[Raw data]:
—————
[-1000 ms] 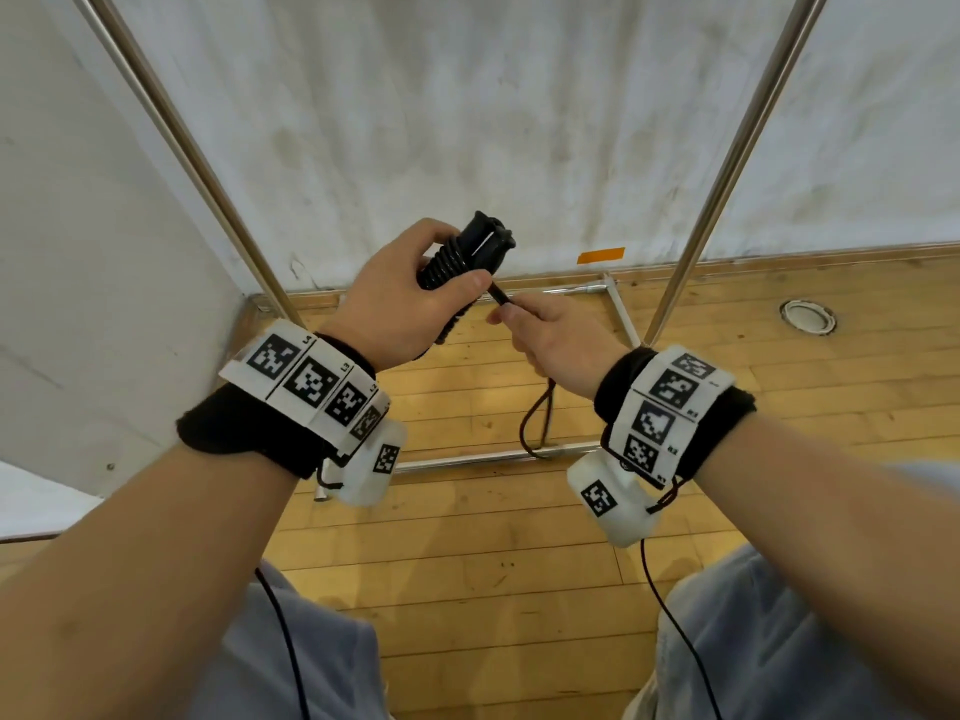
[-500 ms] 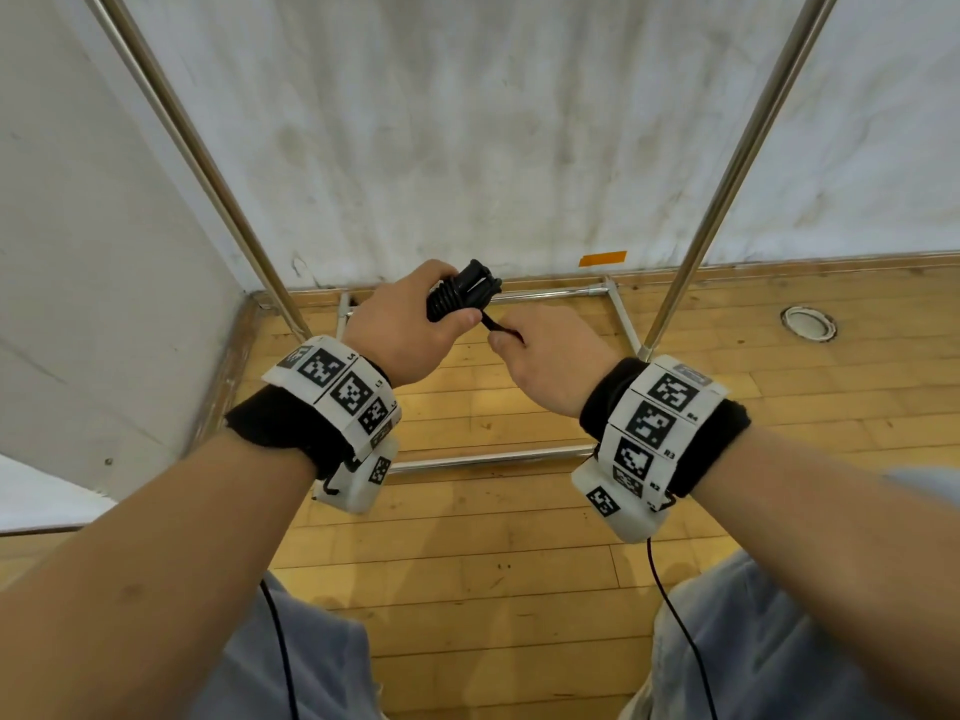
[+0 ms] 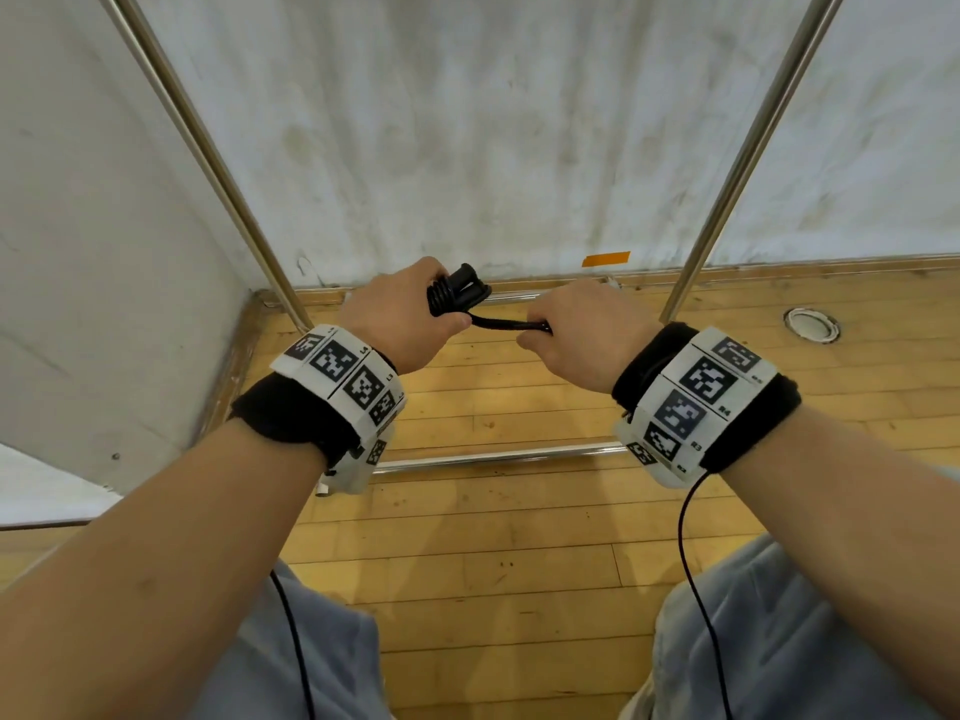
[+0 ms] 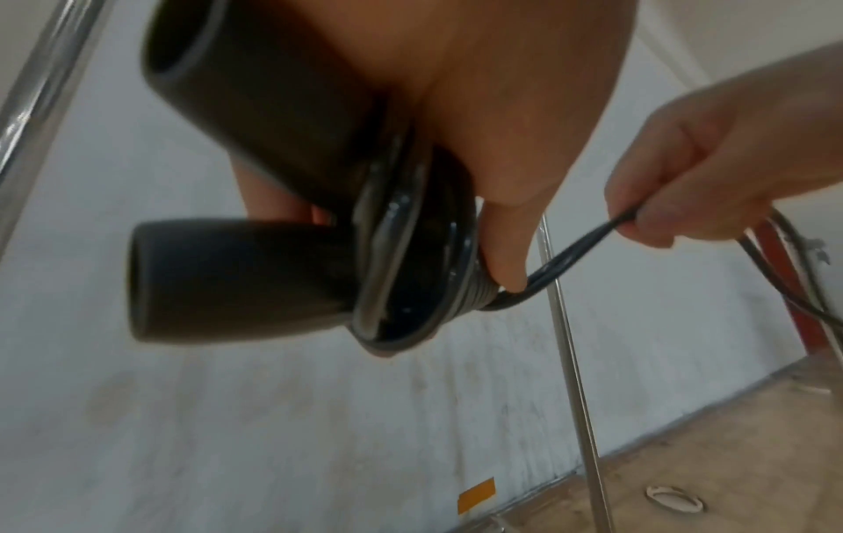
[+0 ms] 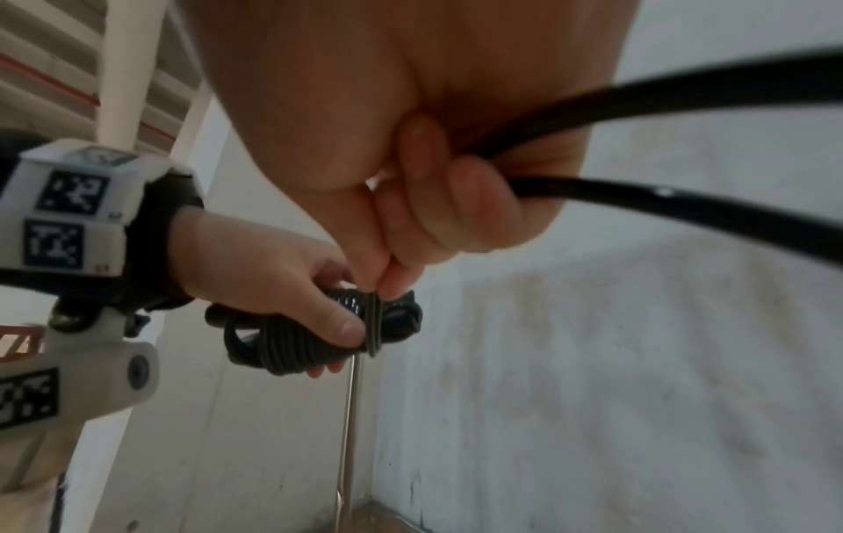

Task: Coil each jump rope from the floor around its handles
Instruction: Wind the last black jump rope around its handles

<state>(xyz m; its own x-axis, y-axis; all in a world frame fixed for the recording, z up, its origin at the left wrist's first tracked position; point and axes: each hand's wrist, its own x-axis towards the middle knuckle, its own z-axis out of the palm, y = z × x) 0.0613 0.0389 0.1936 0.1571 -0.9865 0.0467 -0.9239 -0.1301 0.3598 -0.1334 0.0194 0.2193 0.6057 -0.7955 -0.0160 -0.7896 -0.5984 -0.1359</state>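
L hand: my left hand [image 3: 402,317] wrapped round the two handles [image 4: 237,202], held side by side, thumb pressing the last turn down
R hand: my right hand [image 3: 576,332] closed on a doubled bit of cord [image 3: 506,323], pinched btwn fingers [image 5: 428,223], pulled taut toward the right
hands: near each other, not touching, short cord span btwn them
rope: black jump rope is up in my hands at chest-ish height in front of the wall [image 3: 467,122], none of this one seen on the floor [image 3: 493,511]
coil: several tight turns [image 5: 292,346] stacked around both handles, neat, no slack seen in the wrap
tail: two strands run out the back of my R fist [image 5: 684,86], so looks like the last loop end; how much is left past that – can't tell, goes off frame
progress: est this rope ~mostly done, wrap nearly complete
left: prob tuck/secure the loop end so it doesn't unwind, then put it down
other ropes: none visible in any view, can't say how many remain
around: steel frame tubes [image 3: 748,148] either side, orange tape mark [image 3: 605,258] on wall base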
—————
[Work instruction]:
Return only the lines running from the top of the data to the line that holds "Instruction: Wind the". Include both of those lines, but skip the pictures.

[Written answer]:
[-1000 ms] 
[-500 ms] 
[+0 ms] 
[+0 ms] 
[+0 ms] 

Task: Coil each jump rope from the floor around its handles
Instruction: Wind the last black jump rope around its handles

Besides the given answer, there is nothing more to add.